### Task to complete
Give the data below again exactly as it stands. Omit the pictures.

### Collected material

..........

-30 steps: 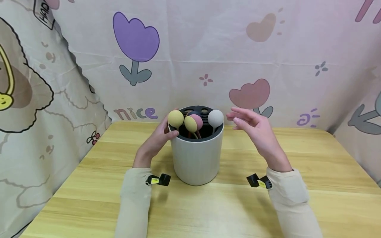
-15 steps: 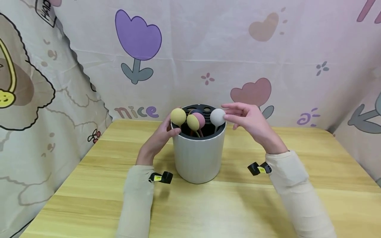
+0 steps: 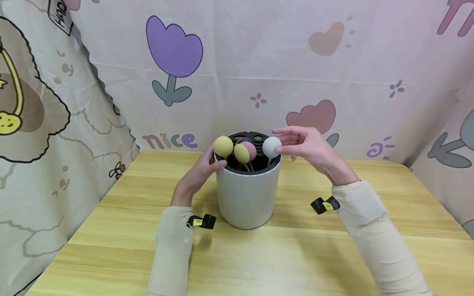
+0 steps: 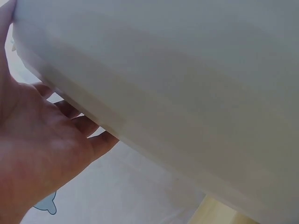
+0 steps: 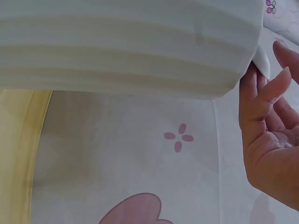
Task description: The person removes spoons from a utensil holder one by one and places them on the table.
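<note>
**Left hand on pot, right hand at white ball**

Left hand (image 3: 200, 172) holds the left side of the white ribbed cylindrical pot (image 3: 247, 201): thumb at the near-left rim, fingers round the outer wall with small gaps between them. Fingertips are hidden behind the wall in the left wrist view.

Right hand (image 3: 311, 146) is at the pot's right rim, beside the smooth white ball (image 3: 271, 146) on a thin stem. Thumb and index finger stand apart, index nearly straight over the ball's far side, thumb tip at its right edge. Not closed round it; can't tell if the thumb is touching. In the right wrist view the lower fingers lie close to the rim and ball.

Pot stands upright mid-table, dark ring-shaped rim (image 3: 249, 172) on top, slots and holes on the far side. Inside: matte yellow ball (image 3: 224, 146) at left, next to left thumb; pink-and-yellow round head (image 3: 242, 153) in the middle, can't tell if one piece or two. It partly blocks a dark round head (image 3: 245, 140) behind. Pot wall hides the lower stems.

Light wood-grain table (image 3: 259, 263) underneath; pale printed cloth (image 3: 229, 49) hangs on the far side and at left.
</note>
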`<state>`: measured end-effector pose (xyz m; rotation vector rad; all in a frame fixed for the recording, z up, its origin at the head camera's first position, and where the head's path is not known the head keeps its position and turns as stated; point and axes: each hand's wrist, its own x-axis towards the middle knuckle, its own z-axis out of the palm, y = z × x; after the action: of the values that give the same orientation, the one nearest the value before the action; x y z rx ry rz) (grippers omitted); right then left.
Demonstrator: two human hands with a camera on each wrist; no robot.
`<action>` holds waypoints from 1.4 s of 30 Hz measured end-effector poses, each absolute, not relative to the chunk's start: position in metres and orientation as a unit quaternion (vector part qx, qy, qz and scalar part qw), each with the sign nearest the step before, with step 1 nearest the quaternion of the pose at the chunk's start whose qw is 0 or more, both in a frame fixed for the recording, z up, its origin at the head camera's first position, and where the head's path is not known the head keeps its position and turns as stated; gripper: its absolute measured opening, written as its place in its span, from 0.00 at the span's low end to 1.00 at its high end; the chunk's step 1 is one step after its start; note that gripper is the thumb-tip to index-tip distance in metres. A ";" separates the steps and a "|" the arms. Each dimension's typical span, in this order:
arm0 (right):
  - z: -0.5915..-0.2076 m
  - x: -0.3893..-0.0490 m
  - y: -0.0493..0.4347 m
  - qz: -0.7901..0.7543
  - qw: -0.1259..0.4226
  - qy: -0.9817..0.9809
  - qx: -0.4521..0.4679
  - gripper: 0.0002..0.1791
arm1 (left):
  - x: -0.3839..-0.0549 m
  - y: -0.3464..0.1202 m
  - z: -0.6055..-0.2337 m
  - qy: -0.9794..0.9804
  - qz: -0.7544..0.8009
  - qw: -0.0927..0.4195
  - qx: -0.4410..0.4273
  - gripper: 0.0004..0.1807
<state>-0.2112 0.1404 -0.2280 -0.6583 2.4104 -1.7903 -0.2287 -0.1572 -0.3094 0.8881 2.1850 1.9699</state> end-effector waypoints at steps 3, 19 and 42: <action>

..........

### Exercise result
-30 steps: 
-15 steps: 
+0 steps: 
+0 steps: 
+0 steps: 
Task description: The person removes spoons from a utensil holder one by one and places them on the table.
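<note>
**Left hand on pot, right hand at white ball**

Left hand (image 3: 200, 172) holds the left side of the white ribbed cylindrical pot (image 3: 247, 201): thumb at the near-left rim, fingers round the outer wall with small gaps between them. Fingertips are hidden behind the wall in the left wrist view.

Right hand (image 3: 311, 146) is at the pot's right rim, beside the smooth white ball (image 3: 271, 146) on a thin stem. Thumb and index finger stand apart, index nearly straight over the ball's far side, thumb tip at its right edge. Not closed round it; can't tell if the thumb is touching. In the right wrist view the lower fingers lie close to the rim and ball.

Pot stands upright mid-table, dark ring-shaped rim (image 3: 249, 172) on top, slots and holes on the far side. Inside: matte yellow ball (image 3: 224, 146) at left, next to left thumb; pink-and-yellow round head (image 3: 242, 153) in the middle, can't tell if one piece or two. It partly blocks a dark round head (image 3: 245, 140) behind. Pot wall hides the lower stems.

Light wood-grain table (image 3: 259, 263) underneath; pale printed cloth (image 3: 229, 49) hangs on the far side and at left.
</note>
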`<state>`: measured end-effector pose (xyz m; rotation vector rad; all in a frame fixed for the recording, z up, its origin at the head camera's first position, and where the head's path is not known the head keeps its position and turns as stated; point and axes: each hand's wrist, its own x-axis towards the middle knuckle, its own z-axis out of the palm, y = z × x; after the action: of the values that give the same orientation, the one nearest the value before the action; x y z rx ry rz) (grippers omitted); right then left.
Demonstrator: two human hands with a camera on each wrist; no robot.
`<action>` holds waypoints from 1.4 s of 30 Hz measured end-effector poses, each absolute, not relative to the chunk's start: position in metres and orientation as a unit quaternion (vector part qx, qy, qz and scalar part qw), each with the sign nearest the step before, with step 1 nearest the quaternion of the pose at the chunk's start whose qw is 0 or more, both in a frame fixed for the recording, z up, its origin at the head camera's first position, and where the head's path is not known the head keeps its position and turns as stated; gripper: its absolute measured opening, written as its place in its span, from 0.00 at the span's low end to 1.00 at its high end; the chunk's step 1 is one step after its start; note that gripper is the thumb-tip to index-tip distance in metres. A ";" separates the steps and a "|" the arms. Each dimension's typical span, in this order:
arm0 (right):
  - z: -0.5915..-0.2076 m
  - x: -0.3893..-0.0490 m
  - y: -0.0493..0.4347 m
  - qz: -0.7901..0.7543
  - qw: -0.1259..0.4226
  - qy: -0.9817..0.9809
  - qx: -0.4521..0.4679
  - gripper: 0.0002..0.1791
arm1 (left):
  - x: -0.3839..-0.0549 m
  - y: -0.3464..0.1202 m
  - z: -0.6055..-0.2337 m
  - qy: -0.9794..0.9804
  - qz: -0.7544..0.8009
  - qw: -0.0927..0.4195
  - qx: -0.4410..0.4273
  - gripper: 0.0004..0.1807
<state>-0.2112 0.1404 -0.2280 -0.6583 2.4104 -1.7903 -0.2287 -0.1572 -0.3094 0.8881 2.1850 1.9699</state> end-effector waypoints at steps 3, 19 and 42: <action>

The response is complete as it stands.